## Assigned task
Pull every line holding the word "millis" from the data below and copy it.
=-=-=-=-=
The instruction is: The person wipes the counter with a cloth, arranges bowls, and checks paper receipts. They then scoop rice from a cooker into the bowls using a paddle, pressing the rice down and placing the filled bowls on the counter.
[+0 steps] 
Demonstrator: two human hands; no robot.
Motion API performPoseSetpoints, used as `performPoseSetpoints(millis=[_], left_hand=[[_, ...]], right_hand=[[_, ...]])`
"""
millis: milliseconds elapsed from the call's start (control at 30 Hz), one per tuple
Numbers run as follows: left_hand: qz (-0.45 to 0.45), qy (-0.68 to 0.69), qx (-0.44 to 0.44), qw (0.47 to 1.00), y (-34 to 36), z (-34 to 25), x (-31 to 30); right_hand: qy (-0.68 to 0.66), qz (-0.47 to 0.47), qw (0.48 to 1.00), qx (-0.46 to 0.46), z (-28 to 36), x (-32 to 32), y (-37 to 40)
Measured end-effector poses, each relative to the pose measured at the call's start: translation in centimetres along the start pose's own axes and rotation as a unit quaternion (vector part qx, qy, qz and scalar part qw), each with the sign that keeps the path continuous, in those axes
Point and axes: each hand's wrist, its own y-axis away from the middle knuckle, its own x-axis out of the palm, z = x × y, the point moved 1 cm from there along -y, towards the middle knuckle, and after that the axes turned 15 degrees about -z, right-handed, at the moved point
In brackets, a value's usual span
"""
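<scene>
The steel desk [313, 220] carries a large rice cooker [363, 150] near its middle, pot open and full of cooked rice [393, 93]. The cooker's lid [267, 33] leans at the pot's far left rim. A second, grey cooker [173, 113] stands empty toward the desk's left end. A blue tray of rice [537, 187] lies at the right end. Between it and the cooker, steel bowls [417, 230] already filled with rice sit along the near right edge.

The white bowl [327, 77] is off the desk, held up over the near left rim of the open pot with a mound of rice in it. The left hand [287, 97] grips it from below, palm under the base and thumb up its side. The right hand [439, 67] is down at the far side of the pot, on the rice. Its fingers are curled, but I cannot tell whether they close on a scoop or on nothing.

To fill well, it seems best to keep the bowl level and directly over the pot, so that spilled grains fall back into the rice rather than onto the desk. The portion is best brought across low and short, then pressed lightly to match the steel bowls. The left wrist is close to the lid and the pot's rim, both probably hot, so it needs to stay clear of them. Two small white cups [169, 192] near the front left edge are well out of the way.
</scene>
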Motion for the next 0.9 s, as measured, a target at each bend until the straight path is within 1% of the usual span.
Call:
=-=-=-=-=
## Solution for this task
Motion API performPoseSetpoints, used as `performPoseSetpoints(millis=[_], left_hand=[[_, ...]], right_hand=[[_, ...]])`
millis: milliseconds elapsed from the call's start (control at 30 Hz), one per tuple

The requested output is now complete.